EXERCISE DESCRIPTION: Retype exactly the lines that run from the start of the data to the line holding "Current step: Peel", including both, and only those.

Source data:
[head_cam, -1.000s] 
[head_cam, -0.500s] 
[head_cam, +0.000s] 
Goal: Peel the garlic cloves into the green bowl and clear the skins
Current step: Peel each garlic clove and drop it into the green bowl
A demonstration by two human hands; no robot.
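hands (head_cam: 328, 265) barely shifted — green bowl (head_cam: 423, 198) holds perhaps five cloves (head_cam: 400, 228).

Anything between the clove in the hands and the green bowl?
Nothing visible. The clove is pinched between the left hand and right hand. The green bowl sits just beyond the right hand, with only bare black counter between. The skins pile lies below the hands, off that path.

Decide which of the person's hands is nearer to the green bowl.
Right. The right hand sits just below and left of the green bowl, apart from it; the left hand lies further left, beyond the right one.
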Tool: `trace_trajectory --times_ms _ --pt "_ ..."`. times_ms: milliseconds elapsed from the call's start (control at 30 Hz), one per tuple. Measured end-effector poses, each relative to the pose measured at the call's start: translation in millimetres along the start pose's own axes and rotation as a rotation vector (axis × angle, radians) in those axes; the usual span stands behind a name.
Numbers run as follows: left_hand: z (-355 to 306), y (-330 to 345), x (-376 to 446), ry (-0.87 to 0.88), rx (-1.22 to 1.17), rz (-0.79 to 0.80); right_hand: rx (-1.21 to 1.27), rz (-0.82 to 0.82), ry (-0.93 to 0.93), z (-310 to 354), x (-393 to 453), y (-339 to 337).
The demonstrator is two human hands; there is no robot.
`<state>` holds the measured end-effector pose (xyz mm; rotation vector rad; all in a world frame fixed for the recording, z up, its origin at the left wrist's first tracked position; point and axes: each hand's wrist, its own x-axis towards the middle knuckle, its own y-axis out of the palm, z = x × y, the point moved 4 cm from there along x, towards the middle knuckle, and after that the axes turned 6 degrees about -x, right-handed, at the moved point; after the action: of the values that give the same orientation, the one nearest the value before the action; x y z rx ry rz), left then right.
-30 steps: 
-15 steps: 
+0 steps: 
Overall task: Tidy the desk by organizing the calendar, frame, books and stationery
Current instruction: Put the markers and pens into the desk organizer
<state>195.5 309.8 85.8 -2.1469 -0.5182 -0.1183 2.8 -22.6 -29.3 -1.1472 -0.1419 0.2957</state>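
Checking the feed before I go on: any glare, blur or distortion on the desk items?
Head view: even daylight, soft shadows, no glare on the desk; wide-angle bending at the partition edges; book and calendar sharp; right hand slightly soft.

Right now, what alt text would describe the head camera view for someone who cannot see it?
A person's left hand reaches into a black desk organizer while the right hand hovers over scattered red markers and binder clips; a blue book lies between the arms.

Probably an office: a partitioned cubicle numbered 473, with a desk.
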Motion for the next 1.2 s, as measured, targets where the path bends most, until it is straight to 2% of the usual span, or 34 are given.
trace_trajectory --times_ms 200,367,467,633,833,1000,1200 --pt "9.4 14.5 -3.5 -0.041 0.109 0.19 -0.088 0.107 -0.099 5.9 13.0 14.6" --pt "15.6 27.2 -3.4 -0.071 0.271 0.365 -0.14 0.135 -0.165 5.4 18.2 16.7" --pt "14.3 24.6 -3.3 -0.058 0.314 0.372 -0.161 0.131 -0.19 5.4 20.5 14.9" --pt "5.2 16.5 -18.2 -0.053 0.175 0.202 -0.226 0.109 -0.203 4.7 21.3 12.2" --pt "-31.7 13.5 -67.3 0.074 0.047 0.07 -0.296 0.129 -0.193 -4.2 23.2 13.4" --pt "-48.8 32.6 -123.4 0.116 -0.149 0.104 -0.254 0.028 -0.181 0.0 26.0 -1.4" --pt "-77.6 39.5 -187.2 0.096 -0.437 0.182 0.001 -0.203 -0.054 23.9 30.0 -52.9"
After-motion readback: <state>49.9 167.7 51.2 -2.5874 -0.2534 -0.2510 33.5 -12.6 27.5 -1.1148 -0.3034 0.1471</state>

EXERCISE SOLUTION:
[head_cam, -1.000s] 
[head_cam, -0.500s] 
[head_cam, +0.000s] 
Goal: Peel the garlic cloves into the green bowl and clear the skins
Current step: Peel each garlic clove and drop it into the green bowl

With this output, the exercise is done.